The composite contrast maps were designed to test our hypothesis regarding differences in cerebellar activation in response to changes in cognitive tasks and stimuli. In the non-word rhyme condition (non-word rhyme/line versus case/line), the task was identical to the word rhyme condition (judge whether letter strings rhyme) but the stimuli were non-words as opposed to real words, allowing a more specific investigation of phonologic assembly. The category condition (category/line versus case/line) interrogated cerebellar activity when participants viewed stimuli (real words) identical to those in the word rhyme condition but performed a semantic categorization task that placed greater demands on cognitive processing than did the rhyming judgment in the word task.

Results

Composite maps of cerebellar activation (P = .005) comparing each of the four reading tasks with the line task are shown in Figure 1. Each reading task, when compared with the line baseline, resulted in activation in the cerebellar hemispheres. This included activation in the middle and lateral aspects of the posterior superior fissure and the adjacent simple lobule and superior semilunar lobule and, more posteriorly, in the posterior and lateral aspects of the horizontal fissure and adjacent superior semilunar lobule and inferior semilunar lobule. In both the non-word rhyme task and category task, however, there was a general increase in area of cerebellar activation in the lateral cerebellar hemispheres (simple lobule, superior semilunar lobule, and inferior semilunar lobule) compared with the word rhyme or case tasks. This increased area of activation was more prominent in the right hemisphere than in the left. Cerebellar regions with more activation in the line task than in the reading tasks are also shown in Figure 1 and include parts of the inferior vermis, the tonsils, the biventer lobule, and the posterior aspect of the superior semilunar and inferior semilunar lobules.

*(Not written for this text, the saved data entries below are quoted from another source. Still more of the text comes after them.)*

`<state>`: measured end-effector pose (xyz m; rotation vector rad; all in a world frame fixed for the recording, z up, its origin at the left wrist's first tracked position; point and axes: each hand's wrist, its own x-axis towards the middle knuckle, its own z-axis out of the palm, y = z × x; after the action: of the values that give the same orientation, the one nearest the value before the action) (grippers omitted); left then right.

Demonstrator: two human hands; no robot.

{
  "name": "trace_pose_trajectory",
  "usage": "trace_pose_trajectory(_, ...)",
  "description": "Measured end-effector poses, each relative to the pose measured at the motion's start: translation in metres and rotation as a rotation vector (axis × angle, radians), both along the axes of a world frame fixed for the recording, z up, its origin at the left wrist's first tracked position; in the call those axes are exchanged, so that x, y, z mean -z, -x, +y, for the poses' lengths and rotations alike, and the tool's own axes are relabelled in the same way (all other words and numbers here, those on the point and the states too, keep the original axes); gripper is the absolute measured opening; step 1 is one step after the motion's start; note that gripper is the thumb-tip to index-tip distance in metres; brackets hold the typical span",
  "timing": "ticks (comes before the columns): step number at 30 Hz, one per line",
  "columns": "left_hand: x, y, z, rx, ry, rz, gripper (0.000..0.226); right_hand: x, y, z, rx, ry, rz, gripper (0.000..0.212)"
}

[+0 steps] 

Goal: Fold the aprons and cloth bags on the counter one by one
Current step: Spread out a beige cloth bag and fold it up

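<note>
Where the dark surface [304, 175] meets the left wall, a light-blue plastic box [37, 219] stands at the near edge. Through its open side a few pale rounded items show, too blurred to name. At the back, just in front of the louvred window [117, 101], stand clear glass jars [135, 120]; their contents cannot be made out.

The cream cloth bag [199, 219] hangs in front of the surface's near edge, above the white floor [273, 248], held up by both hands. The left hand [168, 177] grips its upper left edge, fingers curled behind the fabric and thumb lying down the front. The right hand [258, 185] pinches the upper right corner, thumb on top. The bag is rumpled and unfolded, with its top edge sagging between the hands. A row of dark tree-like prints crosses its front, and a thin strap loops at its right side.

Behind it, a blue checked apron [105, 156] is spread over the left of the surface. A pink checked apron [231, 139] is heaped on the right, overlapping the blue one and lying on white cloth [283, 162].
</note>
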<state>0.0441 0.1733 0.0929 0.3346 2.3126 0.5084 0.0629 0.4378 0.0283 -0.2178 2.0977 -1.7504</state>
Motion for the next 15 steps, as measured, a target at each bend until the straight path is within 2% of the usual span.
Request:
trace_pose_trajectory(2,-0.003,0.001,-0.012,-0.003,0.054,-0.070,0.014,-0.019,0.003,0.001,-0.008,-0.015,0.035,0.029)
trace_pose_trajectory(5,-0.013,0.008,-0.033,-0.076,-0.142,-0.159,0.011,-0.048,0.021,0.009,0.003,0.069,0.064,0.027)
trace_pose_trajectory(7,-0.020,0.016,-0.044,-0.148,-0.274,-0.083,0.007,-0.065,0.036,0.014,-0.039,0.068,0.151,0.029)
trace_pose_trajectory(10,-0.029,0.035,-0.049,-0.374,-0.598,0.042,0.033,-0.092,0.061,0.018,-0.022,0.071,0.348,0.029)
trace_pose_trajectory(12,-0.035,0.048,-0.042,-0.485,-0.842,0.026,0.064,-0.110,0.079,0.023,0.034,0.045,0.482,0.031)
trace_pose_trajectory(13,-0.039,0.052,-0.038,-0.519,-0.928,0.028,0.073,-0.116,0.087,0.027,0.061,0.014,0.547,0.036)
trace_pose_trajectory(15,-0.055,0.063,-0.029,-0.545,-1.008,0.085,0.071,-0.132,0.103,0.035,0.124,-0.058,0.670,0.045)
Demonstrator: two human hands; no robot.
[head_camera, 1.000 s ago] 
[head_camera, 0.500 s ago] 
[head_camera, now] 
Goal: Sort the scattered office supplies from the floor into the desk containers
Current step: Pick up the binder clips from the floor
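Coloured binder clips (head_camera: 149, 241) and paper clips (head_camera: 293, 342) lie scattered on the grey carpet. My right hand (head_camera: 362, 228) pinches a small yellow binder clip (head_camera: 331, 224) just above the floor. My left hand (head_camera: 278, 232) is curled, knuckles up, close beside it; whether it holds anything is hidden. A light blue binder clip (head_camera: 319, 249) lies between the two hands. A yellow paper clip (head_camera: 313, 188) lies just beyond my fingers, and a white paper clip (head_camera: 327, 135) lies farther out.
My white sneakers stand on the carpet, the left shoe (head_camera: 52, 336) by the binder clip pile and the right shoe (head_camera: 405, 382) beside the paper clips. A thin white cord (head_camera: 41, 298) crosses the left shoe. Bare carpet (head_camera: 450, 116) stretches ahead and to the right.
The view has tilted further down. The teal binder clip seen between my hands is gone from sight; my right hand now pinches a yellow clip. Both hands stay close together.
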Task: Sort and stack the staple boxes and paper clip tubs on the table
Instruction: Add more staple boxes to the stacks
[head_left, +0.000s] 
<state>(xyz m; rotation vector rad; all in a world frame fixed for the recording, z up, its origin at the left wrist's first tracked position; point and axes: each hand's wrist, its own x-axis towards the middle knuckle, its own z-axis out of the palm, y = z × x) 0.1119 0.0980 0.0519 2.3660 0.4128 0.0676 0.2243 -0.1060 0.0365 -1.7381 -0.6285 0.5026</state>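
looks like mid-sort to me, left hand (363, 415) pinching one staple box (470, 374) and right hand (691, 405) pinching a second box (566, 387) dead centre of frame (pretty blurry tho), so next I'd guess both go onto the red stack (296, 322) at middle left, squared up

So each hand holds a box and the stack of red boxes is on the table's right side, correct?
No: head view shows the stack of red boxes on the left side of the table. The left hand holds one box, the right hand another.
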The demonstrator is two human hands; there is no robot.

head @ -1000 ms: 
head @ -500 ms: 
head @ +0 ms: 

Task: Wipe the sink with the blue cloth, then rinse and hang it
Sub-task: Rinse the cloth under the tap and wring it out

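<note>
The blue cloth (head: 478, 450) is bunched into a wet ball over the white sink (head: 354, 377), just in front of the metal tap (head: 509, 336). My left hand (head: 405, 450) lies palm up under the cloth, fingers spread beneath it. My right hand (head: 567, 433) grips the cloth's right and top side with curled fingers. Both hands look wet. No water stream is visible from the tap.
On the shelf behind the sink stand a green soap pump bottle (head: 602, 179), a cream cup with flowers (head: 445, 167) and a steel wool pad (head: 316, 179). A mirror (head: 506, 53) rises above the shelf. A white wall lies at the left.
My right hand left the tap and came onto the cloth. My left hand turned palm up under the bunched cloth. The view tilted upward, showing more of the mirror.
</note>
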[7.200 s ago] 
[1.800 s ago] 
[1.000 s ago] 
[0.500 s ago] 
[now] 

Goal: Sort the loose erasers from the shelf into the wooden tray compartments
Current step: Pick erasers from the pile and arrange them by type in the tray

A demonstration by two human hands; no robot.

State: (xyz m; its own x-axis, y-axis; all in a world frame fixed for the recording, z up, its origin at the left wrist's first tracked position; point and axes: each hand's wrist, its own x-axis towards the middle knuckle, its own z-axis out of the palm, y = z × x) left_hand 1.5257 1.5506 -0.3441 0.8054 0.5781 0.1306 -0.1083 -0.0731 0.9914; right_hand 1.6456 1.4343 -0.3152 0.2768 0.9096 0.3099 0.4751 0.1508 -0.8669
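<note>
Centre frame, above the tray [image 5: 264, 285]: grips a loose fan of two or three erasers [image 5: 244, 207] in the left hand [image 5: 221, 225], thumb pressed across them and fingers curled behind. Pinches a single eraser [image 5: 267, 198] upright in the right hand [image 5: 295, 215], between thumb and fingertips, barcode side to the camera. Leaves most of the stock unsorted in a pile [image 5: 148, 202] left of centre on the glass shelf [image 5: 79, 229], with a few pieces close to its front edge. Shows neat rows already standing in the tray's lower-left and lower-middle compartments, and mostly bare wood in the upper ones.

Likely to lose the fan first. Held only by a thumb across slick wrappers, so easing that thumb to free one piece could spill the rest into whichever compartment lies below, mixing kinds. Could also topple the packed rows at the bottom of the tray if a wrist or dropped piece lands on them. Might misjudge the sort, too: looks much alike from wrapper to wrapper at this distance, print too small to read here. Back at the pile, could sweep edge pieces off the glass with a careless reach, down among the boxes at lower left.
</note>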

fig 1. — Composite maps (first order, see Table) show regional cerebellar activation during the four reading tasks. Column one compares the case task with the line task (*C/L*), column two compares the word rhyme task with the line task (*WR/L*), column three compares the non-word rhyme task with the line task (*NWR/L*), and column four compares the category task with the line task (*CT/L*). There is a progressive increase in demand on cognitive processing in going from column one to column four. *Numbers* indicate cerebellar regions that were more active (P = .005, red-yellow scale) in a reading task compared with the line task; *letters* indicate areas of the cerebellum that were more active (P = .005, blue-purple scale) in the line task compared with a reading task. 1, anterior aspect of the simple lobule; 2, middle and lateral aspects of the posterior superior fissure and adjacent simple lobule and superior semilunar lobule; 3, middle aspect of the horizontal fissure and adjacent superior semilunar lobule and inferior semilunar lobule; 4, middle aspect of the prepyramidal fissure and adjacent inferior semilunar lobule; 5, posterior and lateral aspects of the horizontal fissure and adjacent superior semilunar lobule and inferior semilunar lobule; 6, posterior and lateral aspects of the posterior superior fissure and adjacent simple lobule and superior semilunar lobule; 7, posterior aspect of inferior semilunar lobule; and 8, posterior and medial aspects of the posterior superior fissure and adjacent simple lobule and superior semilunar lobule. a, inferior vermis; b, postpyramidal fissure and medial aspect of the tonsils; c, biventer lobule; d, medial aspect of the biventer lobule; and e, the middle and posterior aspects of the horizontal fissure and adjacent superior semilunar lobule and inferior semilunar lobule. Section locations in each column from superior to inferior correspond to the following approximate y axis positions of the Talairach atlas: −40, −50, −60, −70, −80, and −90.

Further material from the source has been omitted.